When he felt the blade hit bone near the centre of the tree a second time, completing the wedge, he pulled it out and, without glancing at it, stood up and ran over to the bushes in the far corner of the garden and vomited. He was covered in blood and cold sweat, horrified at what he’d done without quite knowing why. Christ, it was just a plant, wasn’t it? It didn’t breathe, nor eat, nor show any signs of being alive, save that all too familiar anatomy. Yet it had screamed.
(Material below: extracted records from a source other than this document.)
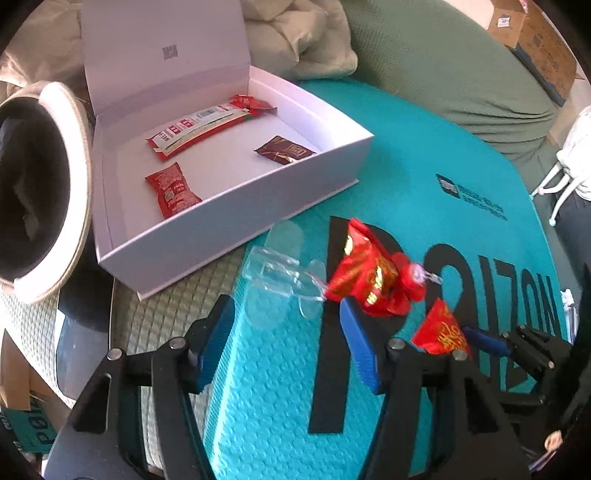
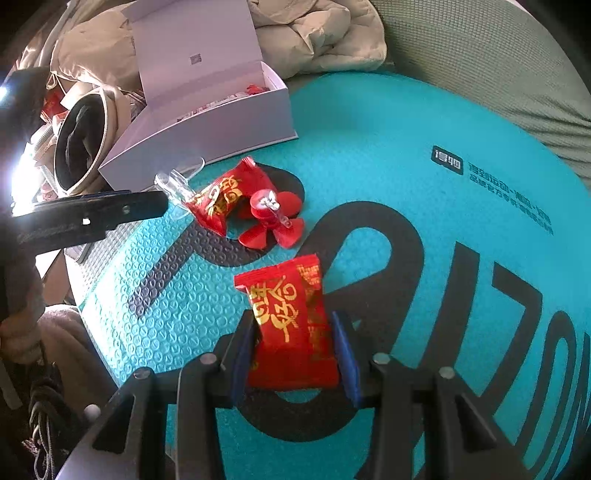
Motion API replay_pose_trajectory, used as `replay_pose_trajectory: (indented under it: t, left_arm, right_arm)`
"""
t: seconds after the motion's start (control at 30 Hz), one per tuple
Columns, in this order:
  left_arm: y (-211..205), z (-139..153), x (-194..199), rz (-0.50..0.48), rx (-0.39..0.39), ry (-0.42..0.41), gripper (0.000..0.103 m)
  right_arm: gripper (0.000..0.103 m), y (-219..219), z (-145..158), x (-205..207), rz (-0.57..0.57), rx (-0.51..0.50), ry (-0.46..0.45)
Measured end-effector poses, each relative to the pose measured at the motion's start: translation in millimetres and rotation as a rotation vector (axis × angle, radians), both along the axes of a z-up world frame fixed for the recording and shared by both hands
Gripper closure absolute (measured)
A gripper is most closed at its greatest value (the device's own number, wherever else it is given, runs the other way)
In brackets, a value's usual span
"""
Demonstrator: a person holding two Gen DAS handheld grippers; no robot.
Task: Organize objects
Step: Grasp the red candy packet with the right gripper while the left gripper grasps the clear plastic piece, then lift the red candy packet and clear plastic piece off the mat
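Observation:
An open white box (image 1: 236, 206) holds a long snack bar (image 1: 199, 127), a small red packet (image 1: 171, 190) and a dark brown packet (image 1: 284, 149). A red candy packet (image 1: 362, 267), a red flower-shaped suction piece (image 1: 406, 291) and a clear suction hook (image 1: 277, 273) lie on the teal mat. My left gripper (image 1: 288, 339) is open, just short of them. My right gripper (image 2: 295, 350) is shut on a second red candy packet (image 2: 291, 325), also showing in the left wrist view (image 1: 439, 334). The box also shows in the right wrist view (image 2: 207, 125).
The teal mat (image 2: 406, 155) with black lettering lies on a green bed cover (image 1: 443, 59). A round white-rimmed container (image 1: 40, 192) sits left of the box. A beige quilt (image 2: 317, 33) lies behind. A cardboard box (image 1: 535, 40) stands far right.

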State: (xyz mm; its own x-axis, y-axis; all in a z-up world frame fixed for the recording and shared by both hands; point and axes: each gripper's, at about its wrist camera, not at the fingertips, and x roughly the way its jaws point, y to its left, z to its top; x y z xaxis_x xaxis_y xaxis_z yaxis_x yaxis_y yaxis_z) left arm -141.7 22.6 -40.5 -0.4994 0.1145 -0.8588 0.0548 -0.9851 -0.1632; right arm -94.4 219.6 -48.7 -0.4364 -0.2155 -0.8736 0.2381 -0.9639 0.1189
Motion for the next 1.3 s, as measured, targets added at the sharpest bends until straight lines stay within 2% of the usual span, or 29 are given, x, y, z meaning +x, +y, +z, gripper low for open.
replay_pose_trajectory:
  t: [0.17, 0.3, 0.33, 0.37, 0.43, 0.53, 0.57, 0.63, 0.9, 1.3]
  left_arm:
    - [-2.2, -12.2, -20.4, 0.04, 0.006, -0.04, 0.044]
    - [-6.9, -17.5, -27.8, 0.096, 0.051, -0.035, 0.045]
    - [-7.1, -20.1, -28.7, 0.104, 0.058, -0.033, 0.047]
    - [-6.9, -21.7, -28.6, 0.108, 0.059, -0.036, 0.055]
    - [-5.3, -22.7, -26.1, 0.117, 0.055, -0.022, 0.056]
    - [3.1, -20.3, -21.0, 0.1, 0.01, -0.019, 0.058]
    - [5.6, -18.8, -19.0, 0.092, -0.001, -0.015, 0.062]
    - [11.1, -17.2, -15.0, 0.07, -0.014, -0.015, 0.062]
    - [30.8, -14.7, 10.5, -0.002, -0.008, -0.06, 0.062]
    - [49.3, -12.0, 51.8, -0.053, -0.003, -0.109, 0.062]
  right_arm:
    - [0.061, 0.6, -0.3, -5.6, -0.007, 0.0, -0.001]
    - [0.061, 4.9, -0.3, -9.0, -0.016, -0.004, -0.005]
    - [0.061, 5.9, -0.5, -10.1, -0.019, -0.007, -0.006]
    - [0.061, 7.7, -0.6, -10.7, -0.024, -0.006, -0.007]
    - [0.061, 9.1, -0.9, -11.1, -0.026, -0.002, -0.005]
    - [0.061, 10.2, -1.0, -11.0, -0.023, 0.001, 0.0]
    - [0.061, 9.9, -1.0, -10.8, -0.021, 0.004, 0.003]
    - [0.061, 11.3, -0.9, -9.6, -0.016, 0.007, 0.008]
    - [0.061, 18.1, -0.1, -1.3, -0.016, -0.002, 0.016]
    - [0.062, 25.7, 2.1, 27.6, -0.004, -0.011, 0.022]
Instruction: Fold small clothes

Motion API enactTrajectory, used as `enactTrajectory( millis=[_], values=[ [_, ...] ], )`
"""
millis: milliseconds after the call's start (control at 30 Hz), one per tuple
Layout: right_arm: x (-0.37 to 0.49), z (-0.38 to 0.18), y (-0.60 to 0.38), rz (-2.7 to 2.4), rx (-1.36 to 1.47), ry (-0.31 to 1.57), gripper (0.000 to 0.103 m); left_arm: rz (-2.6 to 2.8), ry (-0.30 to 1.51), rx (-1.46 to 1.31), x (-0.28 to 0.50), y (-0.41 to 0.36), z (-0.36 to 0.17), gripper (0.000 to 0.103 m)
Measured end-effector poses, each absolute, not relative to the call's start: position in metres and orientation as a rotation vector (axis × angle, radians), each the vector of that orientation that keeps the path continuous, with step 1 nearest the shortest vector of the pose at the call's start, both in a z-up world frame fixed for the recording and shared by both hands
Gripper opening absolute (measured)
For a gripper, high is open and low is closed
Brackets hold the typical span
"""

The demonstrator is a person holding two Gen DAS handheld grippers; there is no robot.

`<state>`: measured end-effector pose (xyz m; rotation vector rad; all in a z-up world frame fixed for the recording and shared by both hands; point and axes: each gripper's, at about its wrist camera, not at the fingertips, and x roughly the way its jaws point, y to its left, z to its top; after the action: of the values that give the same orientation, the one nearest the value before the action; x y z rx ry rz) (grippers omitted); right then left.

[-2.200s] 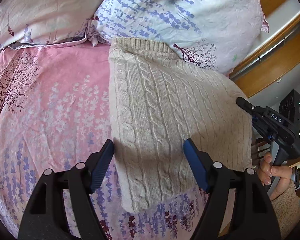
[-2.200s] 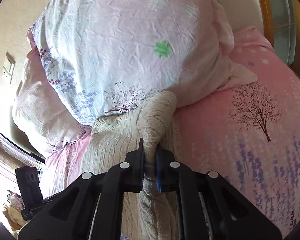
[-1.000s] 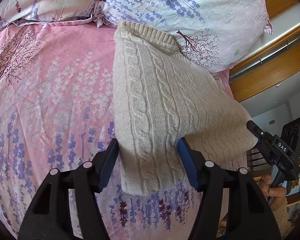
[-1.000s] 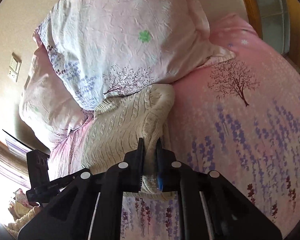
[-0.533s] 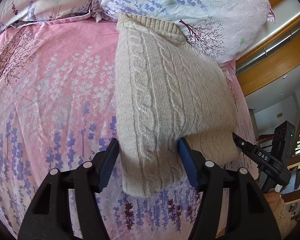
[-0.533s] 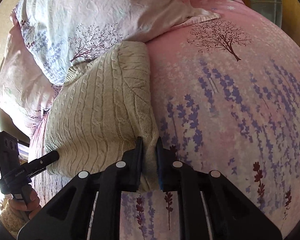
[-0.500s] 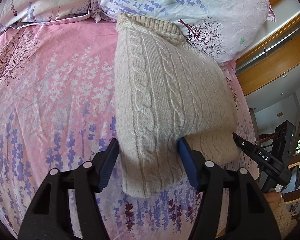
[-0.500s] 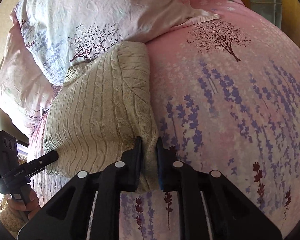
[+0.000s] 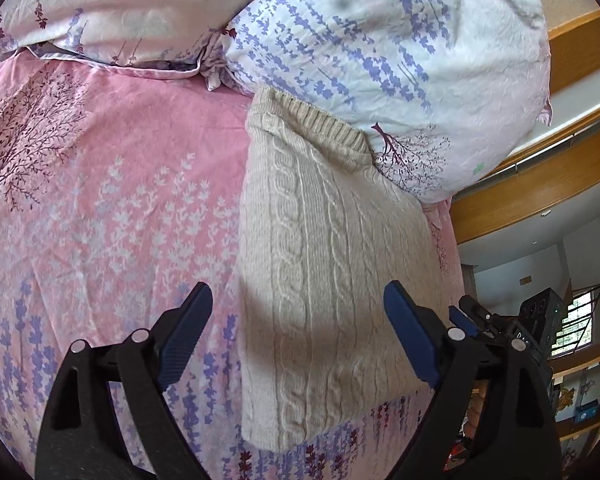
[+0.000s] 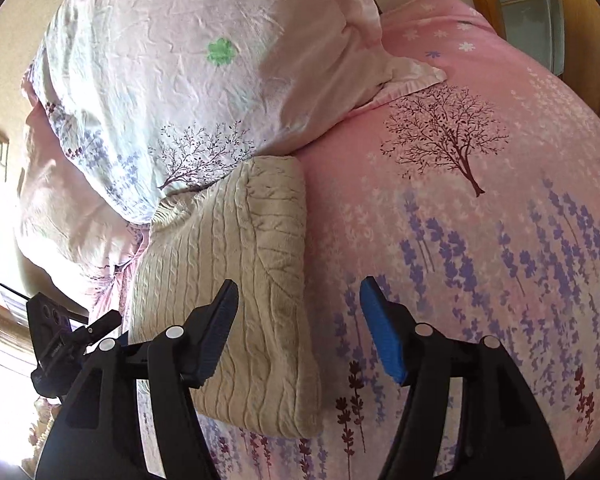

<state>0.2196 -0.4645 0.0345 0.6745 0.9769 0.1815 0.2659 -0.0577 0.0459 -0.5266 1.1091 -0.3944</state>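
A folded beige cable-knit sweater (image 9: 324, 264) lies on the pink bedspread, its ribbed far end tucked against a pillow; it also shows in the right wrist view (image 10: 240, 280). My left gripper (image 9: 298, 332) is open and hovers over the sweater's near part, holding nothing. My right gripper (image 10: 300, 328) is open and empty above the sweater's right edge; its left finger is over the knit, its right finger over the bedspread. In the left wrist view the right gripper (image 9: 496, 324) shows at the right edge.
Two floral pillows (image 9: 380, 48) lie at the head of the bed; one shows in the right wrist view (image 10: 204, 80). The pink lavender-print bedspread (image 9: 100, 208) spreads left of the sweater and right of it (image 10: 480, 240). A wooden frame (image 9: 540, 184) runs along the far side.
My right gripper let go of the sweater's edge and opened wide. My left gripper opened wider and drew back. The sweater now lies flat, folded on the bed.
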Motion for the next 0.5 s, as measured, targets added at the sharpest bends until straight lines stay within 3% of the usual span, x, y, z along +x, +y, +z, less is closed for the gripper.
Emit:
enactTrajectory(
  millis=[33, 67, 500],
  values=[
    [0.225, 0.032, -0.466, 0.182, 0.705, 0.994, 0.078, -0.39, 1.115, -0.528, 0.27, -0.058, 0.045, 0.088],
    [0.232, 0.029, -0.467, 0.19, 0.742, 1.009, 0.081, -0.387, 1.123, -0.527, 0.275, -0.058, 0.045, 0.088],
    [0.268, 0.006, -0.448, 0.304, 0.819, 1.122, 0.081, -0.427, 1.215, -0.505, 0.309, -0.086, 0.026, 0.085]
  ],
)
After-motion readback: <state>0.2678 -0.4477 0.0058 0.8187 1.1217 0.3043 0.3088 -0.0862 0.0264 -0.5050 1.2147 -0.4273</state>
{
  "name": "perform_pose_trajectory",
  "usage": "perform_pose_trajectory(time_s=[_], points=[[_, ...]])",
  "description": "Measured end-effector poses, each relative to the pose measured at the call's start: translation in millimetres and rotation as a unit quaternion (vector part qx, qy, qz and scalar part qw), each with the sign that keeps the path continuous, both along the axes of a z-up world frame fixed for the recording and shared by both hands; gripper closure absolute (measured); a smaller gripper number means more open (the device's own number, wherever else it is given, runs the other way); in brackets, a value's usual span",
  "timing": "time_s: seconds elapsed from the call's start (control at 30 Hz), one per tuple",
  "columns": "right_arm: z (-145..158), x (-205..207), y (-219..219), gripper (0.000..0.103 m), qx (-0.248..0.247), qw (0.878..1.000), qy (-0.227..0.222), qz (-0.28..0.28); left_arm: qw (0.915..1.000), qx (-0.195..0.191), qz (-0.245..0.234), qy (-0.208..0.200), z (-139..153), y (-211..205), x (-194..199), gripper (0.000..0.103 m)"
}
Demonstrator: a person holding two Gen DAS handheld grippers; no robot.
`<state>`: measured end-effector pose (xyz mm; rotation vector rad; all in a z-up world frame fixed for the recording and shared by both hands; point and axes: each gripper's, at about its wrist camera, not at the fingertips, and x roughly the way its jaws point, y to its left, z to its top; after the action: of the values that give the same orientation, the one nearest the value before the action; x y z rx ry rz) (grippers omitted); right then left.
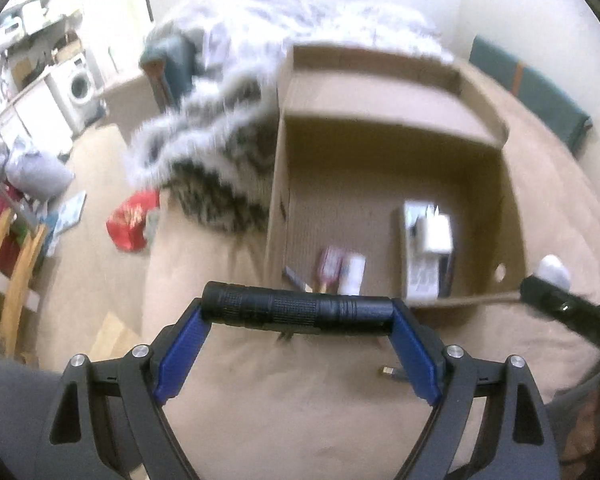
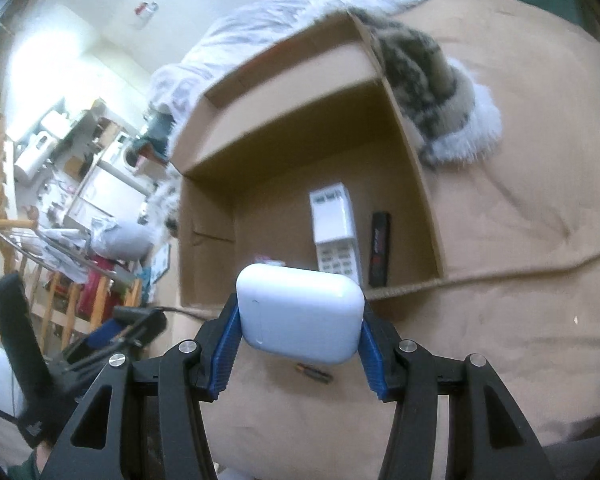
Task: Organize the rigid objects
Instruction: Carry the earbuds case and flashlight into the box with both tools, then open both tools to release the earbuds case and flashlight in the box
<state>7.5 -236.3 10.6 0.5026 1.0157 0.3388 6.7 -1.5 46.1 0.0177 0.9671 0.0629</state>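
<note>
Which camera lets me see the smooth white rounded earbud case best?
The right wrist view. There the smooth white rounded earbud case fills the middle, pinched between the right gripper's blue pads, just before the brown cardboard box. The left wrist view shows only a small white corner of it at the right edge.

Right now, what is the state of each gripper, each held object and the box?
left gripper: shut on the black flashlight, held crosswise.
right gripper: shut on the white earbud case, lid closed.
cardboard box: open on top, several items already lying inside.
</note>
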Motion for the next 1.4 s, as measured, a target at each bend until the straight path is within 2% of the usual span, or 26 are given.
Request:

Tears welling in his eyes, he hugged the tree like a friend and felt it respond, a shifting of the skin against his chest, a gentle sigh as the limbs moved and twisted above him. Two of the branches managed to coil around him, as though reciprocating the hug, and the trunk gave a little shudder as he tightened his own embrace. ‘I’m so sorry,’ he whispered, half of his mind confused and the other half entranced. The sweet smelling sweat filled his nose and the numerous fingers clutched at his back, his hair, his neck.

They stayed like that for a long time, until the blood stopped flowing from the wound and Peter’s tears began to dry on the soft skin. It was so warm, that skin. Tentatively, he stuck out his tongue and licked it. It tasted salty, a little musty. One of the arms curled all the way around his waist and slid under his shirt, a hand of thirty wriggling fingers moving up his chest, exploring it.

He was dizzy with the sensations, no longer questioning what the nature of the tree really was, nor what he was doing here, locked in its sensual arms, but just went with it in a way he never had with another human being. He ran his hands along the trunk, bit it gently, the arms all over him now, firm and gentle at the same time, one of them curling between his legs and lifting him off the ground.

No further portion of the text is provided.